TASK REQUIREMENTS: When you reach the line with "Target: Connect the" in the listing below, transcribe it and each line after it up to and including the line with "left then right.", exactly and with nothing else.

MATERIAL TO PROCESS:
+ + +

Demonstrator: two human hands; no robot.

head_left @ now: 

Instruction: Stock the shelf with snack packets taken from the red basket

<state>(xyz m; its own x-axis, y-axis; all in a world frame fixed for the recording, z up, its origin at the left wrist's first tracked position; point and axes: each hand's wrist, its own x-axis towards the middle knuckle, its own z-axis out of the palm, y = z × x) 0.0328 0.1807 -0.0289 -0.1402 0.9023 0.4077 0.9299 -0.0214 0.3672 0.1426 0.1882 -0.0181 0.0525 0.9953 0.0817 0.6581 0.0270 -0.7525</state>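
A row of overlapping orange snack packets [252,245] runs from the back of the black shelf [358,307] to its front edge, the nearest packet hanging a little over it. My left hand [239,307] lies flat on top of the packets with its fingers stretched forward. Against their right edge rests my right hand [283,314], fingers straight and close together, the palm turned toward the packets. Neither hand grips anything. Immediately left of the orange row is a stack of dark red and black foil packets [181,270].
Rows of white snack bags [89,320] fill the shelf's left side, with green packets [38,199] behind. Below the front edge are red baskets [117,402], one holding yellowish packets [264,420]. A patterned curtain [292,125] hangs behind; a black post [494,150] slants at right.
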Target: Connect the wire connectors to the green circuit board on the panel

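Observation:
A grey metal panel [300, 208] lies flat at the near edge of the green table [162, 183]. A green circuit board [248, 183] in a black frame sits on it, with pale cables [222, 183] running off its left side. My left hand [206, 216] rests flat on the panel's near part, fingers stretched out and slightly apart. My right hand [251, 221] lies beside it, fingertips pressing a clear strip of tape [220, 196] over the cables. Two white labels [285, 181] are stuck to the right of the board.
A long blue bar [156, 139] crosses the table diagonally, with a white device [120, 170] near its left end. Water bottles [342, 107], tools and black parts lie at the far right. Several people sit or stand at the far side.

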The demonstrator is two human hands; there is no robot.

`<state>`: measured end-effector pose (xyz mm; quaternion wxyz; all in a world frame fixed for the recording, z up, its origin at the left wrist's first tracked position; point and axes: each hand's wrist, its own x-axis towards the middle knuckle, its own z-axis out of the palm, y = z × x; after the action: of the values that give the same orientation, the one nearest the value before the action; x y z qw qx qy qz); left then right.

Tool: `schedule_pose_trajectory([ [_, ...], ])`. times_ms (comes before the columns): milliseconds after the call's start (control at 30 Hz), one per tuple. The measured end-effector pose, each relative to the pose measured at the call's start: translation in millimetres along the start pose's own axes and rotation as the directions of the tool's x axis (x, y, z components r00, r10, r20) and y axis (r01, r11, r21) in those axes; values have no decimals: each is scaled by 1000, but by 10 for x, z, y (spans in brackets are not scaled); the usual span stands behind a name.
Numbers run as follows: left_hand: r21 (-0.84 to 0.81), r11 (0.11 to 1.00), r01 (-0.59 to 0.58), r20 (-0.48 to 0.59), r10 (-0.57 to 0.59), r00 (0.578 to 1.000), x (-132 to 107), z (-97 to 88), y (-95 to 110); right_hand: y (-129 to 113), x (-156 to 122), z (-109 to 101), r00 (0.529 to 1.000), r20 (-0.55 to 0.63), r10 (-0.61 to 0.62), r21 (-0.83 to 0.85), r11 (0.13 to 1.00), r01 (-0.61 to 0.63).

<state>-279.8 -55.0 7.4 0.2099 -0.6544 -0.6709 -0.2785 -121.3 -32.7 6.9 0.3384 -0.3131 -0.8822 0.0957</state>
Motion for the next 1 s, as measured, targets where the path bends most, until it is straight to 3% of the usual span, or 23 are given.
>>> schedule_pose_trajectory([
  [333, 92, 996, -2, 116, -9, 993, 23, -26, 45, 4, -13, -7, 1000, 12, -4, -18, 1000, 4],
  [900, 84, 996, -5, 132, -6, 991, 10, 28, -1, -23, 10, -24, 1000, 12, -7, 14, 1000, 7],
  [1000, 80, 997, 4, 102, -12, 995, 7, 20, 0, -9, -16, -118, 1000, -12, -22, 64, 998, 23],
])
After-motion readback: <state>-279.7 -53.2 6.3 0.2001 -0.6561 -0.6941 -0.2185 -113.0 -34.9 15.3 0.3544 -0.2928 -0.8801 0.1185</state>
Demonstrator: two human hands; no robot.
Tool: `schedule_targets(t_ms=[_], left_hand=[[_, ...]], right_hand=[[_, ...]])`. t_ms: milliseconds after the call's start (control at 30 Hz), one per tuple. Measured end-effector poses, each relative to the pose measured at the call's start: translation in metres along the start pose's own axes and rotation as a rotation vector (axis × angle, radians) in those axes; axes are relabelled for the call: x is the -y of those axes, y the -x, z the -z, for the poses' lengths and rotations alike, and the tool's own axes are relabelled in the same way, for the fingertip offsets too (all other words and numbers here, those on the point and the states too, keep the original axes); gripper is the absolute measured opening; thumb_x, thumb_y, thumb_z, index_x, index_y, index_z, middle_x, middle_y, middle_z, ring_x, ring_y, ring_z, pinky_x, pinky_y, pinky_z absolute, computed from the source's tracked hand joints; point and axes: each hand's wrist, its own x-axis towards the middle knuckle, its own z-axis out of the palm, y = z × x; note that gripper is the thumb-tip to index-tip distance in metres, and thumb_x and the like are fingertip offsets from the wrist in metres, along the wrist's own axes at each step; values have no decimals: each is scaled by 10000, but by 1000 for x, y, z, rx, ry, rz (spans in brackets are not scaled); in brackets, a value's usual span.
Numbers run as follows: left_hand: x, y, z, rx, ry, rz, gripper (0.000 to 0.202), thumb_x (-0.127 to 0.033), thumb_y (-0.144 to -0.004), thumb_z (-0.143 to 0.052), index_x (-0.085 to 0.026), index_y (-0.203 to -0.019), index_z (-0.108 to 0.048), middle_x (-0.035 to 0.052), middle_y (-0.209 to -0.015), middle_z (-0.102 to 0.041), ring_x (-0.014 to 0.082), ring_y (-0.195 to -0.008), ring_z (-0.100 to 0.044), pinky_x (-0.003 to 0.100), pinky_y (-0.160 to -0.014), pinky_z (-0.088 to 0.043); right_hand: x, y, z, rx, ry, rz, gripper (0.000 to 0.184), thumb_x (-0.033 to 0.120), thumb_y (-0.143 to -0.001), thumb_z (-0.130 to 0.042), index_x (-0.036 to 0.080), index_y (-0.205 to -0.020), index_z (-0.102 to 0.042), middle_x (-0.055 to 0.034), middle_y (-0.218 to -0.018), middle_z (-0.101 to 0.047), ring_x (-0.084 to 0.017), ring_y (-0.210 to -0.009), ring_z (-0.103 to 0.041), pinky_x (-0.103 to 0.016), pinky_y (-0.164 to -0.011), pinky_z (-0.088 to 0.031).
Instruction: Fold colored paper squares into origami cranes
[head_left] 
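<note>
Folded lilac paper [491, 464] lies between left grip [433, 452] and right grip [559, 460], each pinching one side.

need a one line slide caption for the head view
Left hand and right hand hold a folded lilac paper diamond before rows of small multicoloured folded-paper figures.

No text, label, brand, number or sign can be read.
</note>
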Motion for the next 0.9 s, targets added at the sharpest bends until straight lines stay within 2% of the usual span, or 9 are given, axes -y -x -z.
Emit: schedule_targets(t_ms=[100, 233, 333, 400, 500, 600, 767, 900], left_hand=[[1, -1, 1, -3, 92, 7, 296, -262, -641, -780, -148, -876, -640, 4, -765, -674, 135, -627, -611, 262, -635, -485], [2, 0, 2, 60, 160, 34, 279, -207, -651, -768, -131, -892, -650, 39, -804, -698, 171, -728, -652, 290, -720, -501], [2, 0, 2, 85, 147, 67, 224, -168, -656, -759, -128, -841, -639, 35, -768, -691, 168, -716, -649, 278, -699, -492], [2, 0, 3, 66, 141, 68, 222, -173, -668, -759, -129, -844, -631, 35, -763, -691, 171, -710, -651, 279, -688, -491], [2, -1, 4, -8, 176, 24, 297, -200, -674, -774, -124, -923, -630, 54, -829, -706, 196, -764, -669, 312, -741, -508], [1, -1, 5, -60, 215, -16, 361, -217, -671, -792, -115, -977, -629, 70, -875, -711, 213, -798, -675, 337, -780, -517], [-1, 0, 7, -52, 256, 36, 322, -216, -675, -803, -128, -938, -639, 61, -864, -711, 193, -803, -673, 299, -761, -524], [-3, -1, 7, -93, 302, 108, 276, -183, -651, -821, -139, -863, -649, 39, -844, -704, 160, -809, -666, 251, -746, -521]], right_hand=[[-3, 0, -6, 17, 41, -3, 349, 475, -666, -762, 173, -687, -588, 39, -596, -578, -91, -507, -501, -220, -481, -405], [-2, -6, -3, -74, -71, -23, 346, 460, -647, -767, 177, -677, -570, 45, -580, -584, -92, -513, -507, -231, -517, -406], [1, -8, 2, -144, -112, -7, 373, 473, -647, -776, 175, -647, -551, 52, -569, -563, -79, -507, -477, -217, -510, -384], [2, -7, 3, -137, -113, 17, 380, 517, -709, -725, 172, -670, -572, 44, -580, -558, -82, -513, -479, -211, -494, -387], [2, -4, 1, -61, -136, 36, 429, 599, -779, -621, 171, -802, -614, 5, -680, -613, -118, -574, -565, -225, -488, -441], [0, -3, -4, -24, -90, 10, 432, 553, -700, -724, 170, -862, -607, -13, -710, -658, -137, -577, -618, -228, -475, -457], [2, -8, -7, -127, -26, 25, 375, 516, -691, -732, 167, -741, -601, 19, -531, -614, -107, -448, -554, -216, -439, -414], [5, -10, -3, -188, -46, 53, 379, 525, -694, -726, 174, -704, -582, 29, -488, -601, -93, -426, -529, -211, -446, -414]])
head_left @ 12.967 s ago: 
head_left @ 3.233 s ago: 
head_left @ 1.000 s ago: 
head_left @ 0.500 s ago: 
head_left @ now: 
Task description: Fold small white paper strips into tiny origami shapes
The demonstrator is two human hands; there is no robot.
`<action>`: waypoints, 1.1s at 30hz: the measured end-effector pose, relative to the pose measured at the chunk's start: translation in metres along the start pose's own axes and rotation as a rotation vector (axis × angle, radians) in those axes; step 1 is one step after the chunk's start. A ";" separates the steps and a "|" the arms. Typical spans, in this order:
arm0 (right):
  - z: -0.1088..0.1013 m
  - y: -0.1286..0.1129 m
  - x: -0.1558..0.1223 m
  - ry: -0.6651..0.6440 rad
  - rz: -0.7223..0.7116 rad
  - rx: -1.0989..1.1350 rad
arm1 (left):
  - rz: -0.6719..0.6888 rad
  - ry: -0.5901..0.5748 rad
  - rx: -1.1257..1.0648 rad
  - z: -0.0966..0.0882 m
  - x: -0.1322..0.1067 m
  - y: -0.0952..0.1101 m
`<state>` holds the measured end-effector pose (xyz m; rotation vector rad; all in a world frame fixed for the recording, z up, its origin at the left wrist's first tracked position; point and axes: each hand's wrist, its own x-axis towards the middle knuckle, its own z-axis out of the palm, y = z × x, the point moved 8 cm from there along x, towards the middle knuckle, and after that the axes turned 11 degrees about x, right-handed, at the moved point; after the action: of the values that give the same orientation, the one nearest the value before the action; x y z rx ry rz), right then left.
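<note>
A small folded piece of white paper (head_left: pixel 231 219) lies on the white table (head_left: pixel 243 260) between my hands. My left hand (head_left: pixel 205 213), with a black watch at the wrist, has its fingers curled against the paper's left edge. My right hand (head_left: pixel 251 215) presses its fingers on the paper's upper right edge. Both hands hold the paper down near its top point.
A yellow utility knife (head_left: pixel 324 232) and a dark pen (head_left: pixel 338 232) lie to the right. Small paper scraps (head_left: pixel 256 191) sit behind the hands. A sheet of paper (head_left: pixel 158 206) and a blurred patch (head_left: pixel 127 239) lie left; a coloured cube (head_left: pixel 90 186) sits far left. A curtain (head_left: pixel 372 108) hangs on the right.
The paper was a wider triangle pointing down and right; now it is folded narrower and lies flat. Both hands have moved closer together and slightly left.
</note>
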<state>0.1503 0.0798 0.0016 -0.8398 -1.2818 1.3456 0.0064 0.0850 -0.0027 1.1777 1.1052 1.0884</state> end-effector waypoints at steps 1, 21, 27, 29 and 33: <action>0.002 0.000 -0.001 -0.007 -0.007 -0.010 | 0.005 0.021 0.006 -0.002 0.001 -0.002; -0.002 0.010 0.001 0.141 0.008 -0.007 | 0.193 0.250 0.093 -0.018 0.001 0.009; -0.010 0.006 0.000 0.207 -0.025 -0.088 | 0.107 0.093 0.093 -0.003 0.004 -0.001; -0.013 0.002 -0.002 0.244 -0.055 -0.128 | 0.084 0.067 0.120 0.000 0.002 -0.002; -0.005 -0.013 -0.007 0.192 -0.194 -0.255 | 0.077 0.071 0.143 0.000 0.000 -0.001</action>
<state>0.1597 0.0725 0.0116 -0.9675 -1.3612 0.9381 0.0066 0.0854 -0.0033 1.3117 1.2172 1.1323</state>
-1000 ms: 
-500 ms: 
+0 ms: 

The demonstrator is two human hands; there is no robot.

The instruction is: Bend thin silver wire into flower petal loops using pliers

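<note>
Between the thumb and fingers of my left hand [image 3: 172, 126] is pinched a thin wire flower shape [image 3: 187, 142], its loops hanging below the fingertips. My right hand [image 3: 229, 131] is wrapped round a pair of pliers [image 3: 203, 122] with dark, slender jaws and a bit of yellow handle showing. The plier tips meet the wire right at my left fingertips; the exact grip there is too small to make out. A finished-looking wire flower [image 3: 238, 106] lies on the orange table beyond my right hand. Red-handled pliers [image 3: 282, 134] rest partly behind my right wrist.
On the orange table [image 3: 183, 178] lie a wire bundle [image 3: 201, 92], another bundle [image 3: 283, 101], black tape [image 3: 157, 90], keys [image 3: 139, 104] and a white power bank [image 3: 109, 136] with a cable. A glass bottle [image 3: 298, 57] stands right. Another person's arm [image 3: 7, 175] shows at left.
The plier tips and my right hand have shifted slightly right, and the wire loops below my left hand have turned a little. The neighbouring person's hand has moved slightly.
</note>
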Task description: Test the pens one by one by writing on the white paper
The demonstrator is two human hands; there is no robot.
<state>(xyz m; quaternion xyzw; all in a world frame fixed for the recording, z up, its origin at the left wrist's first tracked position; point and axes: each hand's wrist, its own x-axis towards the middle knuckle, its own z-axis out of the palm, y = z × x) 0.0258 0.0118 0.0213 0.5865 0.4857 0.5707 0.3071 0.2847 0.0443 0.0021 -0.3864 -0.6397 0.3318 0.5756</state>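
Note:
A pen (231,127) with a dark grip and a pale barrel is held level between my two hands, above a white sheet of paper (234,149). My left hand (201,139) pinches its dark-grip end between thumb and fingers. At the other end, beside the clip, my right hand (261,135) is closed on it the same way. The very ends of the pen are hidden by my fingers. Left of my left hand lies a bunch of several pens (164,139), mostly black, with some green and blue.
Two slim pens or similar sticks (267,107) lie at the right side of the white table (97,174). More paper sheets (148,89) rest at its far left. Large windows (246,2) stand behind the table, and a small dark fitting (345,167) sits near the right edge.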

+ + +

RESPONSE TO THE TASK:
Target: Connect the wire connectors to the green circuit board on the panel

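Observation:
A grey metal panel [300, 208] lies flat at the near edge of the green table [162, 183]. A green circuit board [248, 183] in a black frame sits on it, with pale cables [222, 183] running off its left side. My left hand [206, 216] rests flat on the panel's near part, fingers stretched out and slightly apart. My right hand [251, 221] lies beside it, fingertips pressing a clear strip of tape [220, 196] over the cables. Two white labels [285, 181] are stuck to the right of the board.
A long blue bar [156, 139] crosses the table diagonally, with a white device [120, 170] near its left end. Water bottles [342, 107], tools and black parts lie at the far right. Several people sit or stand at the far side.
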
The demonstrator is two human hands; there is no robot.

`<state>`: measured end-effector pose (xyz mm; quaternion wxyz; all in a world frame fixed for the recording, z up, its origin at the left wrist's first tracked position; point and axes: each hand's wrist, its own x-axis towards the middle knuckle, its own z-axis out of the palm, y = z × x; after the action: of the values that give the same orientation, the one nearest the value before the action; x y z qw qx qy qz); left then right.

That completes the answer to this exercise.